EXERCISE BRIEF >> Write out each line from the data below that includes the word "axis".

LISTED RECORDS >>
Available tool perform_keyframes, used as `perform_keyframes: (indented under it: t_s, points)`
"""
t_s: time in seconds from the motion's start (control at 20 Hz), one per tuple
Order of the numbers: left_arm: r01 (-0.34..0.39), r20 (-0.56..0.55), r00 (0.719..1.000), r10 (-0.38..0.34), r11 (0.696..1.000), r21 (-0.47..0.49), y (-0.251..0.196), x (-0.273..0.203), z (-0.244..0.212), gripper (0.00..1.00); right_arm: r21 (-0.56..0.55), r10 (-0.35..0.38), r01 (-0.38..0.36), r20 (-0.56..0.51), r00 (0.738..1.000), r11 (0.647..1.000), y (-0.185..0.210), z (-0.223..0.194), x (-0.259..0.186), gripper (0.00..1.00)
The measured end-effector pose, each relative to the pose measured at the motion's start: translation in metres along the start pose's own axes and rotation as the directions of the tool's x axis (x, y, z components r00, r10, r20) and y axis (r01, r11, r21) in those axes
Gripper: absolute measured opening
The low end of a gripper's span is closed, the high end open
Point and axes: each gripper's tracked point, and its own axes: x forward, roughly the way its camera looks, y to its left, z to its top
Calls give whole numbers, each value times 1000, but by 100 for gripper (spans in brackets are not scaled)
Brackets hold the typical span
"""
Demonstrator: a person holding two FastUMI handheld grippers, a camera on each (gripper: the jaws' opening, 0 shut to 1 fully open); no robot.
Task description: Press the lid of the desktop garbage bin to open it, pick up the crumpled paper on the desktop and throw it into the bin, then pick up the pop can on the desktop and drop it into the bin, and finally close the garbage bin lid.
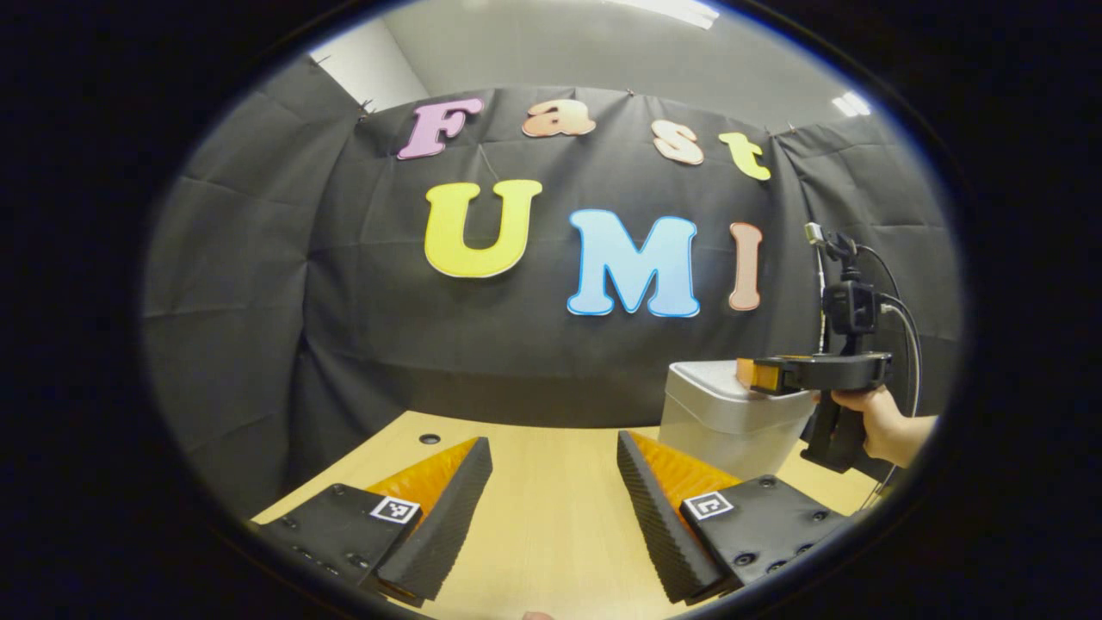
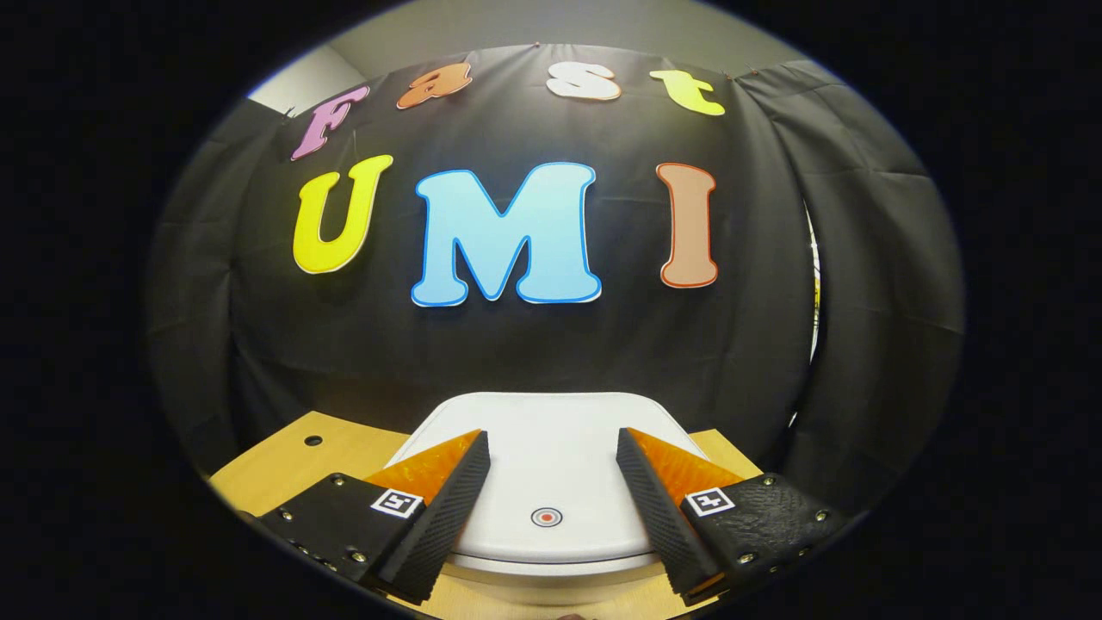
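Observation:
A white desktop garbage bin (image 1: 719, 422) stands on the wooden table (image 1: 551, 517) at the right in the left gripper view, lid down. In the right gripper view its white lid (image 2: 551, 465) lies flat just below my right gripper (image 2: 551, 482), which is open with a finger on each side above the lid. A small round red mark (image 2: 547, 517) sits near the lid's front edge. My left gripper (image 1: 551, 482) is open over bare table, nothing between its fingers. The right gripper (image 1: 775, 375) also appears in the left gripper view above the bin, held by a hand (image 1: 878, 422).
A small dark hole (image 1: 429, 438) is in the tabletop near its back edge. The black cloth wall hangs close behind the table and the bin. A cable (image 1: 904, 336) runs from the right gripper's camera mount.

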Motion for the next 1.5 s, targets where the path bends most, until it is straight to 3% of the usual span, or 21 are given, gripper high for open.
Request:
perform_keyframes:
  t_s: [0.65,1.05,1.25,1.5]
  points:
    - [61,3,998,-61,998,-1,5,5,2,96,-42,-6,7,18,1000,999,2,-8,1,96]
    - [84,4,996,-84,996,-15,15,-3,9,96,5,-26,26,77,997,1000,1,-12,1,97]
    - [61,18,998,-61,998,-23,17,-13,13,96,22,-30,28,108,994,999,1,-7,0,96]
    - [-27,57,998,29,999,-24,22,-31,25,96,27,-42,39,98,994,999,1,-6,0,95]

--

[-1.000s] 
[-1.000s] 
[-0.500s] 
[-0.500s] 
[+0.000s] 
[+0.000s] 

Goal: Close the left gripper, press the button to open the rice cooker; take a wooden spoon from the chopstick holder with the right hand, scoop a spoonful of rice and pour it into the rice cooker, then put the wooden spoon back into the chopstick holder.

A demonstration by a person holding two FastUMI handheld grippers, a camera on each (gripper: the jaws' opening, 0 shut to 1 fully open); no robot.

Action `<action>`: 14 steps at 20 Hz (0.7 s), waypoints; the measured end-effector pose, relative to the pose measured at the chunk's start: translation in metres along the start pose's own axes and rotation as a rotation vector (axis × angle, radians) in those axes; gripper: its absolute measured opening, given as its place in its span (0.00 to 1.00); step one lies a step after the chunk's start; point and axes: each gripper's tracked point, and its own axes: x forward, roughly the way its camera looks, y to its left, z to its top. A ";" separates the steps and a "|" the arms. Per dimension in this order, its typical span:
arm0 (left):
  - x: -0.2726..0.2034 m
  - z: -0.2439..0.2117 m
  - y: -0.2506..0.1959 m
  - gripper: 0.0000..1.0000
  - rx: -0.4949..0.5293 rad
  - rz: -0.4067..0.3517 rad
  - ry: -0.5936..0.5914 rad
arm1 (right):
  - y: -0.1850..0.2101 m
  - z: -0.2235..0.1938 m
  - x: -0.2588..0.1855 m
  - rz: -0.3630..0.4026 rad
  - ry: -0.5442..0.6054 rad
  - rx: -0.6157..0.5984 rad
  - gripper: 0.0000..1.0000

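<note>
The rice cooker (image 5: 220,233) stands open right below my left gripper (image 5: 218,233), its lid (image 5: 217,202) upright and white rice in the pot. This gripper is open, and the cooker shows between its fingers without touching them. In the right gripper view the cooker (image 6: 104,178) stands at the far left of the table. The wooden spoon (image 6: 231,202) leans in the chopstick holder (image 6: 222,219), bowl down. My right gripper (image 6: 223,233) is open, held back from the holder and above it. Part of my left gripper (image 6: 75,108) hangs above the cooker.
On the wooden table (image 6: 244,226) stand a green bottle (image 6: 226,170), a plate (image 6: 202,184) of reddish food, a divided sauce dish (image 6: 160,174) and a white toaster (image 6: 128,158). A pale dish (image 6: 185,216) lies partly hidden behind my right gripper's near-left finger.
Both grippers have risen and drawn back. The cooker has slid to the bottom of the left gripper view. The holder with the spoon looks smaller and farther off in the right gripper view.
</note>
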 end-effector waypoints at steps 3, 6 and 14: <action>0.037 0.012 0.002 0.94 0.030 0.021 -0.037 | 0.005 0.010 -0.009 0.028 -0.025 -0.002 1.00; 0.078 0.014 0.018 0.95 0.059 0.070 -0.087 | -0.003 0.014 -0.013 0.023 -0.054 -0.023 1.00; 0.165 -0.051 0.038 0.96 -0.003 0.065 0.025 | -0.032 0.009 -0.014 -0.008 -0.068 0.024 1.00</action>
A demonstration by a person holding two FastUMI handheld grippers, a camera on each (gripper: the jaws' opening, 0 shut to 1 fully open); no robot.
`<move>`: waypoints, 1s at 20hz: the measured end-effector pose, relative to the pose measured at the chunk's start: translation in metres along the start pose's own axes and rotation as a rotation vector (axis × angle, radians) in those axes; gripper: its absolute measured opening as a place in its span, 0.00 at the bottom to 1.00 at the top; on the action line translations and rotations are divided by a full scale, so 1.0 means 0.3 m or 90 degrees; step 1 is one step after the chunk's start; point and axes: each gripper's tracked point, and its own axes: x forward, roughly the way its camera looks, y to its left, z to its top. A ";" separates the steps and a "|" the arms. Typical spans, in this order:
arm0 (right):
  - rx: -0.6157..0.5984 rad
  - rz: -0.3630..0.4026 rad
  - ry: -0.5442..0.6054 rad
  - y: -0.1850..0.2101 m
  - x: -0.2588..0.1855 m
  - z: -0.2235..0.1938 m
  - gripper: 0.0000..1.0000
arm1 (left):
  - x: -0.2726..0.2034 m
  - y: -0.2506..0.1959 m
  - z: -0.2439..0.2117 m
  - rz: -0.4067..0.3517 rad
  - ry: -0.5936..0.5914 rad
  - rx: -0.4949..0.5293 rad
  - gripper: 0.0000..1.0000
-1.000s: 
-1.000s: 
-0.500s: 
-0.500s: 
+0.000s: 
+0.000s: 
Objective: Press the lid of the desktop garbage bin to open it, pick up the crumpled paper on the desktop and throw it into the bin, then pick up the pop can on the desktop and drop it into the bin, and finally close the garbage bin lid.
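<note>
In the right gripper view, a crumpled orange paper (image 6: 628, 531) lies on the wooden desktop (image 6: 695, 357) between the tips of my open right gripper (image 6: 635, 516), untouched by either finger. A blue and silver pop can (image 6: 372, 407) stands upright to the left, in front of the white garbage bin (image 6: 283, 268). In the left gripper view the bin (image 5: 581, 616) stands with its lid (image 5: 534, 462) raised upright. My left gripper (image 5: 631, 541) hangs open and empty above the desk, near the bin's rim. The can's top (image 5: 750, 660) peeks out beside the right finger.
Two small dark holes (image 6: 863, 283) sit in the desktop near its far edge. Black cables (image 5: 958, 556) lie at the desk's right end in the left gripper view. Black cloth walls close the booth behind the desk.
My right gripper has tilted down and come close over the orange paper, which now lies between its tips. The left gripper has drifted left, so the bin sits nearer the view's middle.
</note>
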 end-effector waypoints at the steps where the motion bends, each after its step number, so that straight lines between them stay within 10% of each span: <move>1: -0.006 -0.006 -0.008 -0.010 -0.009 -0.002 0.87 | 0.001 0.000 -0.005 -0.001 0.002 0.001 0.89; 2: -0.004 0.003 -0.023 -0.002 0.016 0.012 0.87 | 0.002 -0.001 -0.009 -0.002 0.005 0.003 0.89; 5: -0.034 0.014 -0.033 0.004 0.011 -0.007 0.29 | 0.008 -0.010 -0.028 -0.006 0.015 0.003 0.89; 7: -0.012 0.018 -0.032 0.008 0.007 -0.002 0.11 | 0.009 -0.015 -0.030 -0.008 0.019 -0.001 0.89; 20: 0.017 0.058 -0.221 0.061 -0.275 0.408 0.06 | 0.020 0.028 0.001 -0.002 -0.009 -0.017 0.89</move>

SOLVED EXERCISE >>
The measured end-effector pose, each relative to the pose measured at the motion's start: translation in metres along the start pose's own axes and rotation as the directions of the tool's x axis (x, y, z components r00, r10, r20) and y axis (r01, r11, r21) in those axes
Action `<action>`: 14 steps at 20 Hz (0.7 s), waypoints; the measured end-effector pose, relative to the pose measured at the chunk's start: translation in metres along the start pose's own axes and rotation as a rotation vector (axis × angle, radians) in those axes; gripper: its absolute measured opening, given as its place in its span (0.00 to 1.00); step one lies a step after the chunk's start; point and axes: each gripper's tracked point, and its own axes: x forward, roughly the way its camera looks, y to its left, z to its top. A ";" separates the steps and a "|" the arms. Per dimension in this order, its typical span:
`<move>`: waypoints, 1s at 20hz: the measured end-effector pose, relative to the pose measured at the chunk's start: translation in metres along the start pose's own axes and rotation as a rotation vector (axis × angle, radians) in those axes; gripper: its absolute measured opening as a place in its span, 0.00 at the bottom to 1.00 at the top; on the action line translations and rotations are divided by a full scale, so 1.0 means 0.3 m or 90 degrees; step 1 is one step after the chunk's start; point and axes: each gripper's tracked point, and its own axes: x forward, roughly the way its camera looks, y to its left, z to its top. A ";" separates the steps and a "|" the arms. Typical spans, in this order:

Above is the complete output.